An exact transcript is required of the lines below, from the one containing "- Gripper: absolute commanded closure" through the very last; leave every picture out of it.

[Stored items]
********************

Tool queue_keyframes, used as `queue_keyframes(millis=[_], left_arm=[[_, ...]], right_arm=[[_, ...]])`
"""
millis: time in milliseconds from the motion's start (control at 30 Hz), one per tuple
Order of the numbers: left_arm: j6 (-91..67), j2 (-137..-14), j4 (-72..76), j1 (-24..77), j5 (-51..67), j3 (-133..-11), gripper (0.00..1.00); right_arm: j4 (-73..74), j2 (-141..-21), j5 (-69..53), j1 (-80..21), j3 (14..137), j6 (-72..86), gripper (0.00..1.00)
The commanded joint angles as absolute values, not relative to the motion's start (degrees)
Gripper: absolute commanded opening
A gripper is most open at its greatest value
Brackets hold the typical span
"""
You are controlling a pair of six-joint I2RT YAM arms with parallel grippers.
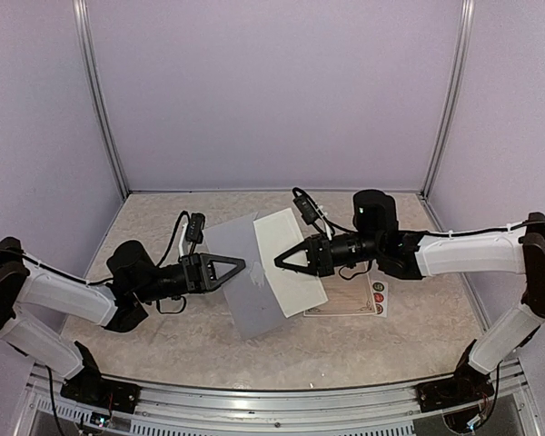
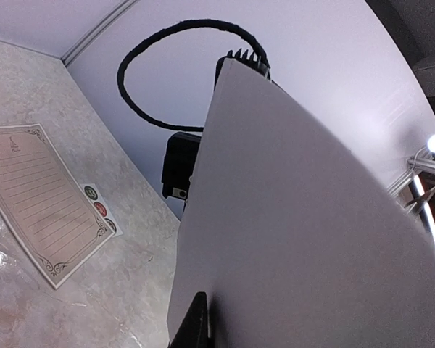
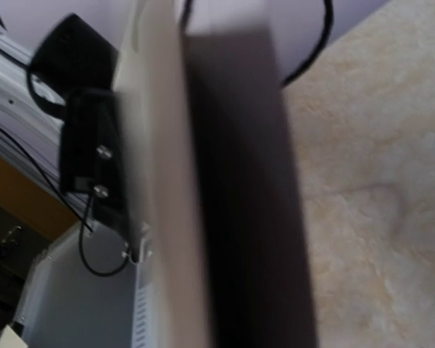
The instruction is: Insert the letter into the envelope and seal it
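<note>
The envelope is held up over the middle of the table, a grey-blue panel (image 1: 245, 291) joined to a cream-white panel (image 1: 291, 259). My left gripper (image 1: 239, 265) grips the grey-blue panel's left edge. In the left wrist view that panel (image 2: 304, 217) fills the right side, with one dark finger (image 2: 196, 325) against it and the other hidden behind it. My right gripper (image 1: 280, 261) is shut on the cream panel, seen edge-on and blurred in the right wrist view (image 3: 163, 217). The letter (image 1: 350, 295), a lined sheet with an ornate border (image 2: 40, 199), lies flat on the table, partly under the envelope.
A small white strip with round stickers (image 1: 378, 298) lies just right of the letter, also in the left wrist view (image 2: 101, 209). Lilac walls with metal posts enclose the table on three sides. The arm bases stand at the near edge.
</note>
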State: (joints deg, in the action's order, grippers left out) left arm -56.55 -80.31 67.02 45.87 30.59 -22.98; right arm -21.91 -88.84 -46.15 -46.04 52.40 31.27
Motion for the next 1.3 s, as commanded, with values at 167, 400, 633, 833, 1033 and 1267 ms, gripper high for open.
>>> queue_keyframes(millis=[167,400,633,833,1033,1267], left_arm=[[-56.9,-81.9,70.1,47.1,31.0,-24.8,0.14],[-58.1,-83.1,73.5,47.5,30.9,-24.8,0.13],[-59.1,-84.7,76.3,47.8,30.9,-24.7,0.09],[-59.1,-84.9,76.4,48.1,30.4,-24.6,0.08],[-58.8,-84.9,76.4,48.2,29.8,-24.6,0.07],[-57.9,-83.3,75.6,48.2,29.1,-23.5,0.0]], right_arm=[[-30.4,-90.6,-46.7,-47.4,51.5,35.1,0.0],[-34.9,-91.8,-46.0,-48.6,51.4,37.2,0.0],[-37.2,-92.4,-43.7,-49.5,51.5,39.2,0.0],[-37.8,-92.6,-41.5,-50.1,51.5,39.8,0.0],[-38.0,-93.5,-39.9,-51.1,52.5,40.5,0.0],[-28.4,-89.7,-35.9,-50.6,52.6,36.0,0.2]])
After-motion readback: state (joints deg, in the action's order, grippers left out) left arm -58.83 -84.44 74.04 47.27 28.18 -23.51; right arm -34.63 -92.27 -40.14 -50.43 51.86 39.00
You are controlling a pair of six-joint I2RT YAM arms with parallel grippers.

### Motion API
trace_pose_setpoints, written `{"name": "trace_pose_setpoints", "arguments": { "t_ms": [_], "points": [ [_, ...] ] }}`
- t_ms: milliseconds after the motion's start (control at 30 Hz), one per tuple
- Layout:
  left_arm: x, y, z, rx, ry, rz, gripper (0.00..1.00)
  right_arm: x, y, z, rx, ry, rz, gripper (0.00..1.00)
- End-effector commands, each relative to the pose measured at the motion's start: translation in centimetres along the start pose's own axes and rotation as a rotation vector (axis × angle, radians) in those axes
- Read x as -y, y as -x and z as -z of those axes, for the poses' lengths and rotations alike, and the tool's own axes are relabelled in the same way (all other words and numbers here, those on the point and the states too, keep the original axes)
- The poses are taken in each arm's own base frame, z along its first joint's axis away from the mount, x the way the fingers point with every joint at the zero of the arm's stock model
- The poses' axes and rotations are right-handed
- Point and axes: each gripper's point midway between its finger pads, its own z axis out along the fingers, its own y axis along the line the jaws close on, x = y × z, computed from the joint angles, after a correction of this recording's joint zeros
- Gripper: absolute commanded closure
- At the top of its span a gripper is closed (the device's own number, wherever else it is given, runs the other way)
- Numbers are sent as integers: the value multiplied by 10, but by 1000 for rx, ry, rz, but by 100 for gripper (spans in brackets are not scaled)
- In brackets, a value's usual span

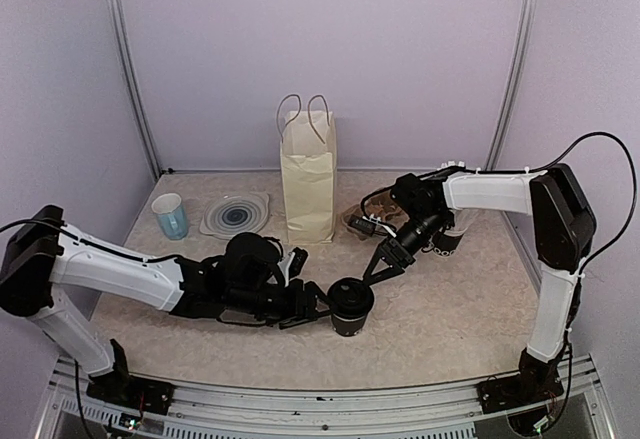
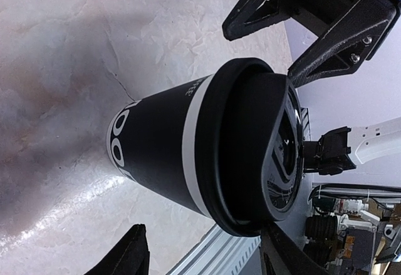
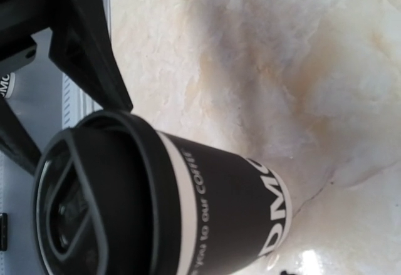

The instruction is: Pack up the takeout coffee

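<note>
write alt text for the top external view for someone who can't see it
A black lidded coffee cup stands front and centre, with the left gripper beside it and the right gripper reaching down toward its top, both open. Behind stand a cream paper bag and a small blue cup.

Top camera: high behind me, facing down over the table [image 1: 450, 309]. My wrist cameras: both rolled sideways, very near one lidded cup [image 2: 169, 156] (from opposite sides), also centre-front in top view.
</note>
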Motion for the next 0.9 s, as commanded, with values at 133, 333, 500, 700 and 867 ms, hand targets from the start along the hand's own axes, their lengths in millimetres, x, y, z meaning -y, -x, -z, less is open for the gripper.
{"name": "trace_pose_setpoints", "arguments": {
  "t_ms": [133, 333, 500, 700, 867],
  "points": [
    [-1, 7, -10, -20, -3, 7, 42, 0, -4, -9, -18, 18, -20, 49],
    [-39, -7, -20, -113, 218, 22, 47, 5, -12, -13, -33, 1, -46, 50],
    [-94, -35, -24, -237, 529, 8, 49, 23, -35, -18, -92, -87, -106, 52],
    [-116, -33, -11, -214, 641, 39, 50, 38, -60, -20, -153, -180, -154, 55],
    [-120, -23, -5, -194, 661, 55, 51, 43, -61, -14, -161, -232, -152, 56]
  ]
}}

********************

## EXERCISE RESPONSE
- Gripper: absolute commanded closure
- At the top of its span a gripper is closed (the device's own number, wherever else it is given, runs the other way)
- Numbers are sent as integers: the value multiplied by 10, but by 1000 for rx, ry, rz, but by 100 for gripper (spans in brackets are not scaled)
- In brackets, a value's usual span


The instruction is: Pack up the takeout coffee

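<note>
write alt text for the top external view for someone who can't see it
A black lidded coffee cup stands front and centre, with the left gripper beside it and the right gripper reaching down toward its top, both open. Behind stand a cream paper bag and a small blue cup.

Top camera: high behind me, facing down over the table [image 1: 450, 309]. My wrist cameras: both rolled sideways, very near one lidded cup [image 2: 169, 156] (from opposite sides), also centre-front in top view.
</note>
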Motion for the next 0.9 s, as commanded, with values at 133, 333, 500, 700 and 867 ms, hand targets from the start along the hand's own axes, their lengths in millimetres, x, y, z meaning -y, -x, -z, less is open for the gripper.
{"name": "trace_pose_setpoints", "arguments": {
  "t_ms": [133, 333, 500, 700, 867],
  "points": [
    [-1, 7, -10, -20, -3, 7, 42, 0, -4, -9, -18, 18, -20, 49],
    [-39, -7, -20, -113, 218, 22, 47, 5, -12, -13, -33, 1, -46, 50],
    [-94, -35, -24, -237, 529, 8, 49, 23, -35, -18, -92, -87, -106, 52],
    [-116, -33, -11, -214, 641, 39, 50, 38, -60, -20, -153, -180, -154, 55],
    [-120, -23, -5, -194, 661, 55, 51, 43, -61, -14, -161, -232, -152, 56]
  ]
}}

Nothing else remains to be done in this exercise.